11. A positioning device based on RTK and SBAS, characterized in that, The device includes: The data acquisition module is used to acquire positioning data, which includes GNSS observation data, RTK reference station observation data, and SBAS status data. The data detection module is used to perform code pseudorange and carrier phase detection on each satellite of the GNSS based on the observation data of the RTK reference station and the status data of the SBAS, and to determine the target satellites that are in an available state. The satellite positioning module is used to calculate the positioning information from the GNSS observation data using a double-difference model and a Kalman filter algorithm. The positioning information includes location information and time information. The filtering equation in the Kalman filter is determined based on the target satellite. The status data of the SBAS includes the correction data of the SBAS and the integrity data of the SBAS; The data detection module is also used for: The initial detection status of each satellite is determined based on the integrity data of the SBAS; Based on the observation data of the RTK reference station, the correction data of SBAS, and the coordinate information of the RTK reference station, code pseudorange and carrier phase detection are performed on each GNSS satellite, and the initial detection state of each satellite is corrected according to the detection results to obtain the corrected detection state of each satellite. Based on the corrected detection status of each satellite, the target satellites that are in an available state are determined.
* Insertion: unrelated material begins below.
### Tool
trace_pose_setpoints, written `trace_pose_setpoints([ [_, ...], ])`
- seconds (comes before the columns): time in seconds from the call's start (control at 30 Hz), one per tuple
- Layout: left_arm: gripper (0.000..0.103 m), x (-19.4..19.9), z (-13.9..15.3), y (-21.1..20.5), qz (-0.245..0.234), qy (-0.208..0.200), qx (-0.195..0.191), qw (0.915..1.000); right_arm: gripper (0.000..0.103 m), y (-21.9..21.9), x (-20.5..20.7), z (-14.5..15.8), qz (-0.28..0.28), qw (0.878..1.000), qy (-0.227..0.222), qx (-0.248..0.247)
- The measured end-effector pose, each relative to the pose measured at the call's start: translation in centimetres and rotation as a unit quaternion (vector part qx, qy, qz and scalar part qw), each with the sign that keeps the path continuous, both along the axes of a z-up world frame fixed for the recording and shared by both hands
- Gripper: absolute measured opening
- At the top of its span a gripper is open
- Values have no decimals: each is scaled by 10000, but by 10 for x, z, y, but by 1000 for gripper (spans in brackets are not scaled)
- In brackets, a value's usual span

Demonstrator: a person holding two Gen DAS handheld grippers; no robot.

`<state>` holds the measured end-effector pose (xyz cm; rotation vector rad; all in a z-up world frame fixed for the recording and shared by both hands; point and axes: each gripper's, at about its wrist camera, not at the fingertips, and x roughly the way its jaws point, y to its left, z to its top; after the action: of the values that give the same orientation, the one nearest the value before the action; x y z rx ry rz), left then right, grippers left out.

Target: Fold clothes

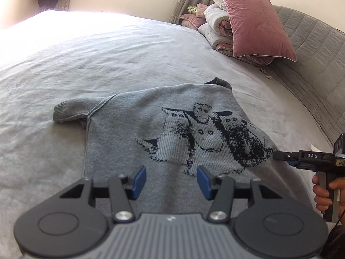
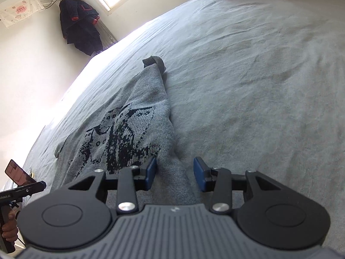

12. A terminal device, characterized in that, The method includes a memory and a processor, wherein the memory stores a computer program, and when the computer program is executed by the processor, the processor causes the processor to perform the method as described in any one of claims 1 to 10.
13. A computer-readable storage medium having a computer program stored thereon, characterized in that, When the computer program is executed by a processor, it implements the method as described in any one of claims 1 to 10.